## INSTRUCTIONS TO FOLLOW
Copy every line from the records below that carries the word "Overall".

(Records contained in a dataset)
┄┄┄┄┄┄┄┄┄┄
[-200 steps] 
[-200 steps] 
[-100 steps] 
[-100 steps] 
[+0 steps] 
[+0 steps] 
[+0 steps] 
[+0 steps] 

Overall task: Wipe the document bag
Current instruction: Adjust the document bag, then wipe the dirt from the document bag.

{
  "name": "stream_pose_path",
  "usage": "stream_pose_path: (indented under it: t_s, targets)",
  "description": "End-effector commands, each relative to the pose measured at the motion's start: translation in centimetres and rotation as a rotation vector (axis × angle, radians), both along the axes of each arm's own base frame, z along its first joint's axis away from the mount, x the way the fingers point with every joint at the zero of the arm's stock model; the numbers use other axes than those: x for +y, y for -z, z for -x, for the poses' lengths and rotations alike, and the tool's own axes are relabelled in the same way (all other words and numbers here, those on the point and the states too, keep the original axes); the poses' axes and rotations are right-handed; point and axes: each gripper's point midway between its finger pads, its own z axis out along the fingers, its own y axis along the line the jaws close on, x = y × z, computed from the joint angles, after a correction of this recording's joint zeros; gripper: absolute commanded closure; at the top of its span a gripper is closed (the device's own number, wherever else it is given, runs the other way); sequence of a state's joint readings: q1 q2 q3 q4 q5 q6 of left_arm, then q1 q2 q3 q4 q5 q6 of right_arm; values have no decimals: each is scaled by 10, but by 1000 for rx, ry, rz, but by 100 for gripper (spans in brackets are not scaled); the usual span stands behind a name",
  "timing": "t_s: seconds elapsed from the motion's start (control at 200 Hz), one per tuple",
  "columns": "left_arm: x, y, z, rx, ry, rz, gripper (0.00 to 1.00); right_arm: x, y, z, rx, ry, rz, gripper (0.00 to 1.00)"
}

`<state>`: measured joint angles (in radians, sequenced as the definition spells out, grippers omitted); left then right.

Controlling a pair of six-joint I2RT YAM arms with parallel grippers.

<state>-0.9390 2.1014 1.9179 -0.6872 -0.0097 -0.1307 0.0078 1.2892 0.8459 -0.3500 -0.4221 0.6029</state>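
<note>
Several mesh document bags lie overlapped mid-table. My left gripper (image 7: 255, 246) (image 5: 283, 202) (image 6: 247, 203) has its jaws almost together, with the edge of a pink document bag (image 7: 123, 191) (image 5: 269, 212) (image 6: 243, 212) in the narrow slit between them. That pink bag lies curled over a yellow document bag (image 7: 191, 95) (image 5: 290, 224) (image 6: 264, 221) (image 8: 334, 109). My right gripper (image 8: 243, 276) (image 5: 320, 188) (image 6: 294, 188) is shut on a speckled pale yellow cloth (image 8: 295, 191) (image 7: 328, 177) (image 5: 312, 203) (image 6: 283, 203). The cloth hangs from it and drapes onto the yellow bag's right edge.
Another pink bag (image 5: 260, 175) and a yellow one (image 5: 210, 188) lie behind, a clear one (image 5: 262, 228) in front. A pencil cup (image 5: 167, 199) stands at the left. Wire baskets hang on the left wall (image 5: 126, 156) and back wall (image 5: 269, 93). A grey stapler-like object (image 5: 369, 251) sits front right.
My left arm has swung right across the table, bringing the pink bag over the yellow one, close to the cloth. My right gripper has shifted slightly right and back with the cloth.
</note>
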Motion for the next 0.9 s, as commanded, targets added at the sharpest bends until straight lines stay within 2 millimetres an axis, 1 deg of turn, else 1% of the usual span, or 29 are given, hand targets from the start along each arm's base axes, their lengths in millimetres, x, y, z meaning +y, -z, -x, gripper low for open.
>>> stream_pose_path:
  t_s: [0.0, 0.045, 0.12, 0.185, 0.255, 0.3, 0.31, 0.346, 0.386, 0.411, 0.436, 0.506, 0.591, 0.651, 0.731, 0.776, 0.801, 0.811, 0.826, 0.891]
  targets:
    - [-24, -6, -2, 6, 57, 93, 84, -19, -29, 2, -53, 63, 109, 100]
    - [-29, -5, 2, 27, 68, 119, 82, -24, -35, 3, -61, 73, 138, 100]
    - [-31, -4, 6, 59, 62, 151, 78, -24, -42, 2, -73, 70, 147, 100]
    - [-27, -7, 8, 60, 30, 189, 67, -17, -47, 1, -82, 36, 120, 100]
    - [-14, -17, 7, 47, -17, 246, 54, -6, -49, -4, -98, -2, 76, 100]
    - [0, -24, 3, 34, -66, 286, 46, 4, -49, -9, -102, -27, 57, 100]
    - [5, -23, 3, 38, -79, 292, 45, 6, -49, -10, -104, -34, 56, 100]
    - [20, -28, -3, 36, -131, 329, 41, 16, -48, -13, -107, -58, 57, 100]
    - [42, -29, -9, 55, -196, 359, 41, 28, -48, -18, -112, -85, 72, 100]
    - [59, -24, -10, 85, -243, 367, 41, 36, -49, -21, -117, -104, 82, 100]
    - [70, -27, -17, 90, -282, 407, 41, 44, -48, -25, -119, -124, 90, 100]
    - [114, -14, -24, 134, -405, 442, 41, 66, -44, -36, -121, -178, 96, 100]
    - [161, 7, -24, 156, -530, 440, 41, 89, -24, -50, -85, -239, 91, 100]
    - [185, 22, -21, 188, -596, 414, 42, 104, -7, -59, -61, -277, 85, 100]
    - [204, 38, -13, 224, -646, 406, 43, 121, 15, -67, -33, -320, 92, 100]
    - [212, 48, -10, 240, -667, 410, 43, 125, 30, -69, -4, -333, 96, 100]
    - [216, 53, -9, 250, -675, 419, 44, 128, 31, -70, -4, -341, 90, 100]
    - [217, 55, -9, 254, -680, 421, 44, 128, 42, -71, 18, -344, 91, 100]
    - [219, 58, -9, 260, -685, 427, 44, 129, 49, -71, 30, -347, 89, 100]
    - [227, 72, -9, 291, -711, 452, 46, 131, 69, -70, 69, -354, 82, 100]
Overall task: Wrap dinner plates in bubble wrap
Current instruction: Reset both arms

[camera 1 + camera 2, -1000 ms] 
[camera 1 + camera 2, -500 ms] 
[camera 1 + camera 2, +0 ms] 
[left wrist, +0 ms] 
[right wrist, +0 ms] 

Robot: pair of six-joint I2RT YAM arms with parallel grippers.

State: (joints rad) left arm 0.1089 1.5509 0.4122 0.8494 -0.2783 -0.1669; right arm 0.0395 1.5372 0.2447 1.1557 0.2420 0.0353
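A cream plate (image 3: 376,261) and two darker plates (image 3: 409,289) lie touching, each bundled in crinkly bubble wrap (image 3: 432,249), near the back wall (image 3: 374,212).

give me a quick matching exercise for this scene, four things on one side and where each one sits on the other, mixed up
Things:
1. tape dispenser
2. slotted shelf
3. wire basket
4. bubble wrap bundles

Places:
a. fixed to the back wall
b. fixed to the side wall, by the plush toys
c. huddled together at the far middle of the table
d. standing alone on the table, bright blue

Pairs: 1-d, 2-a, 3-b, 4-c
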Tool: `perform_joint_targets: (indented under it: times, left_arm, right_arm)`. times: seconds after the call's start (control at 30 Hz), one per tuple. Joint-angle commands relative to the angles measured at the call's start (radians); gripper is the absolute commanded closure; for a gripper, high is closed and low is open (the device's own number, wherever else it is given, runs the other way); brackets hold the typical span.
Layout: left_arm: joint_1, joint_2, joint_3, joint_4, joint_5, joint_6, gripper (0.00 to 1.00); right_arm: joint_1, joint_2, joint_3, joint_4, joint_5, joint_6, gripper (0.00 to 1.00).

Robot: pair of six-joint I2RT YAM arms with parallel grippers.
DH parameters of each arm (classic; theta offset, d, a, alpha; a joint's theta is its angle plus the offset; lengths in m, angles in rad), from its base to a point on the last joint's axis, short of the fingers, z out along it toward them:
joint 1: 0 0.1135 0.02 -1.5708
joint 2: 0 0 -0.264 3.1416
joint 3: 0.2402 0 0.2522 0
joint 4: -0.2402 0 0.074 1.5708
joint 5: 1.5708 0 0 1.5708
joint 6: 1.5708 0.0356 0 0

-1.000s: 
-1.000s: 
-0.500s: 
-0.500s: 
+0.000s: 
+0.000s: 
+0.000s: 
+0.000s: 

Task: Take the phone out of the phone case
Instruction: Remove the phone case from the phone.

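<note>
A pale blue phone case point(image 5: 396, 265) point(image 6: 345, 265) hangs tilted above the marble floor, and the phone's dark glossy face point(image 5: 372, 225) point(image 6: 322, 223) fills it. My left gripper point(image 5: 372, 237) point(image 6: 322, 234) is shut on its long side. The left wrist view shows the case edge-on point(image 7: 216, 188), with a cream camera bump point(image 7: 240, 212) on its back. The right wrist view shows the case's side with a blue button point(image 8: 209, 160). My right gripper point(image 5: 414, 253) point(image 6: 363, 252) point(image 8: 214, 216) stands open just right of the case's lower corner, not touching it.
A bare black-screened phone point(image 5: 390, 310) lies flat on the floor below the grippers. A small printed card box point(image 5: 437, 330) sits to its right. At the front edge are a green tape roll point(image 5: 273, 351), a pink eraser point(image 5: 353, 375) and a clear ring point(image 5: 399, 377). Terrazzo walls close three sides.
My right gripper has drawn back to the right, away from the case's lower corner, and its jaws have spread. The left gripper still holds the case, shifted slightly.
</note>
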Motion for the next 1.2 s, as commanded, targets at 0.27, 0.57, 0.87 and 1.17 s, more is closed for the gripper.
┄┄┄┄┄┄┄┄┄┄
## RESULT OF THIS TASK
Overall task: Wipe the document bag
Overall task: Wrap dinner plates in bubble wrap

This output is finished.